Mr. Zhao is an independent director of the Company. He currently serves as the general manager of the risk management department at the Liaoning office of Xinhua Insurance Company commencing from October 2008. From January 2006 to September 2008, Mr. Zhao was serving as General Manager of Market Management Department at the Liaoning Office of Xinhua Insurance Company. Mr. Zhao was previously a teacher at Liaoning Finance Vocational College for over twenty years. He was also the vice principal of Liaoning Banking School.

Mr. Zhao holds a bachelor’s degree in Finance from Northeast China University of Finance and Economics.

Mr. Shuxian Lan, Age 58, Director, Member of the Audit Committee

Mr. Lan is an independent director of the Company.  He has been a partner at the Shenyang Huijia United Accounting Firm since 2002. From 1999 to 2002, he was the Vice President of Shenyang Hualun Accounting Firm. From 1994 to 1998, Mr. Liu served as the Office Manager, Head of Audit Department, Head of Consulting Department of Shenyang Accounting Firm in Shenyang Economy and Technology Development Zone where he was in charge of programs involving auditing and capital verification for companies.
 
Mr. Lan holds a bachelor degree from Northeast China University of Finance and Economics. He is a senior certified public accountant and registered tax accountant in China.
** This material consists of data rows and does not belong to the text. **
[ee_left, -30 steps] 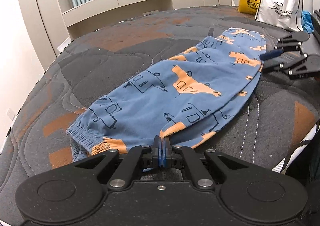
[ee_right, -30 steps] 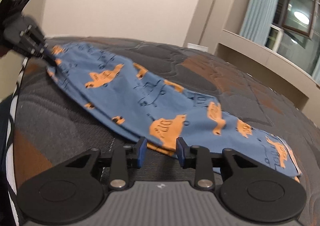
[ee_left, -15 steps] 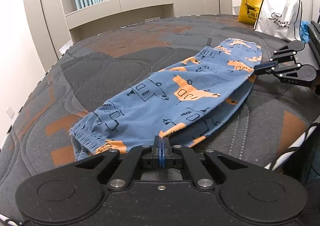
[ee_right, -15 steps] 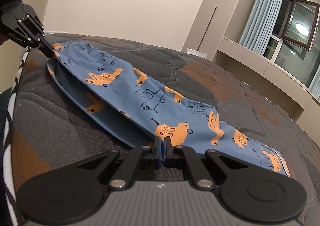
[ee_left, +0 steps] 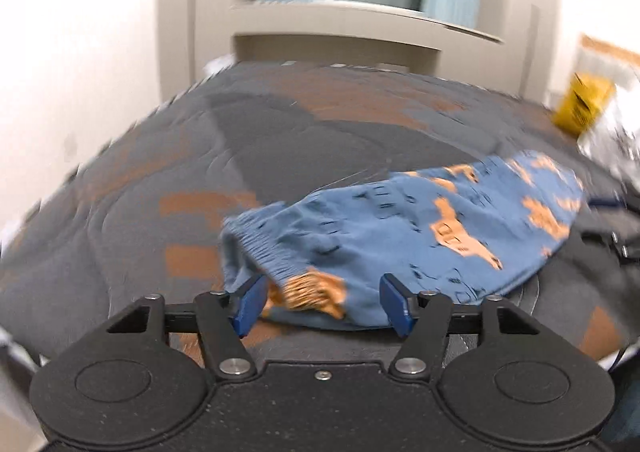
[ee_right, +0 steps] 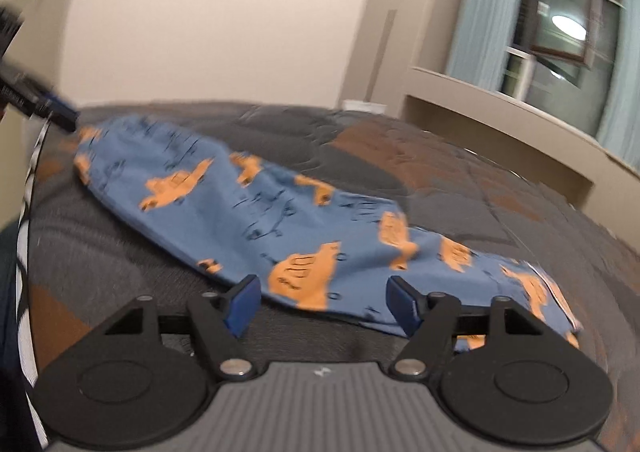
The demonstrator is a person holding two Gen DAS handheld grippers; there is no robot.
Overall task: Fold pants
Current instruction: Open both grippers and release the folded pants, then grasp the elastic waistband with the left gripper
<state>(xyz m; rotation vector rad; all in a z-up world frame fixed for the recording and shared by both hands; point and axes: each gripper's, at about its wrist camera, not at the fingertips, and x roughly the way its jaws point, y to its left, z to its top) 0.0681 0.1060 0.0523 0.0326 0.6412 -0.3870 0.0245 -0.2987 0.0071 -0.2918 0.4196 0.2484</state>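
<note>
right tool (ee_right: 322,302) spread wide, blue pants (ee_right: 280,220) flat on dark quilted bed (ee_right: 460,180)

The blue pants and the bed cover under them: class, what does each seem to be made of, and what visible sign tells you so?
Blue pants: probably soft matte knit cotton or a similar jersey; the cloth drapes limply and its cuff is gathered in elastic ribbing. Bed cover: seemingly quilted woven fabric, matte grey and rust, with stitched curving lines that puff its surface. Motion blur leaves the weave of both uncertain.
</note>
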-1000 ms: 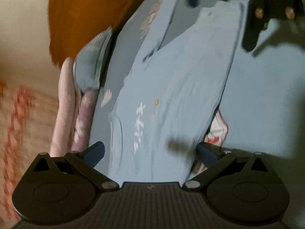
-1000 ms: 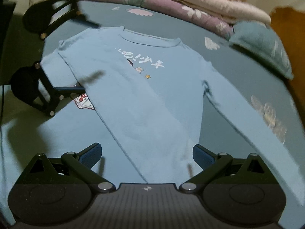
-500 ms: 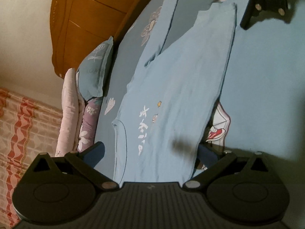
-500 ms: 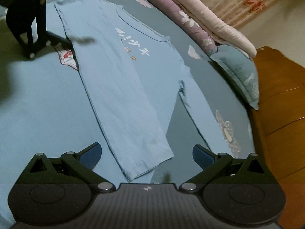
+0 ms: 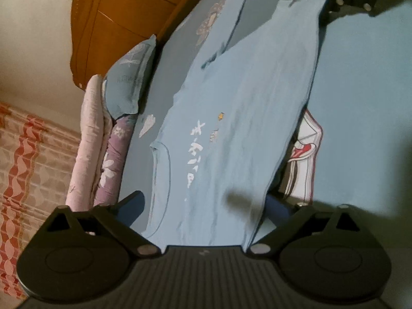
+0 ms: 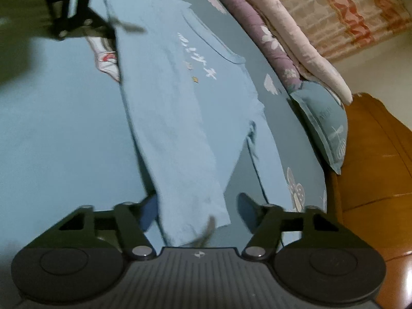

In the board meeting, the Board also approved the establishment of an audit committee (the “Audit Committee”) and appointed Mr. Yanxiang Liu and Ms. Xiaoyun Chen to serve as members of the Audit Committee. Mr. Liu was appointed as Chairman of the Audit Committee. The Board of Directors also determined that Mr. Liu possesses accounting or related financial management experience that qualifies him as financially sophisticated within the meaning of Rule 4350(d)(2)(A) of the Nasdaq Marketplace Rules and that he is an “audit committee financial expert” as defined by the rules and regulations of the Securities and Exchange Commission.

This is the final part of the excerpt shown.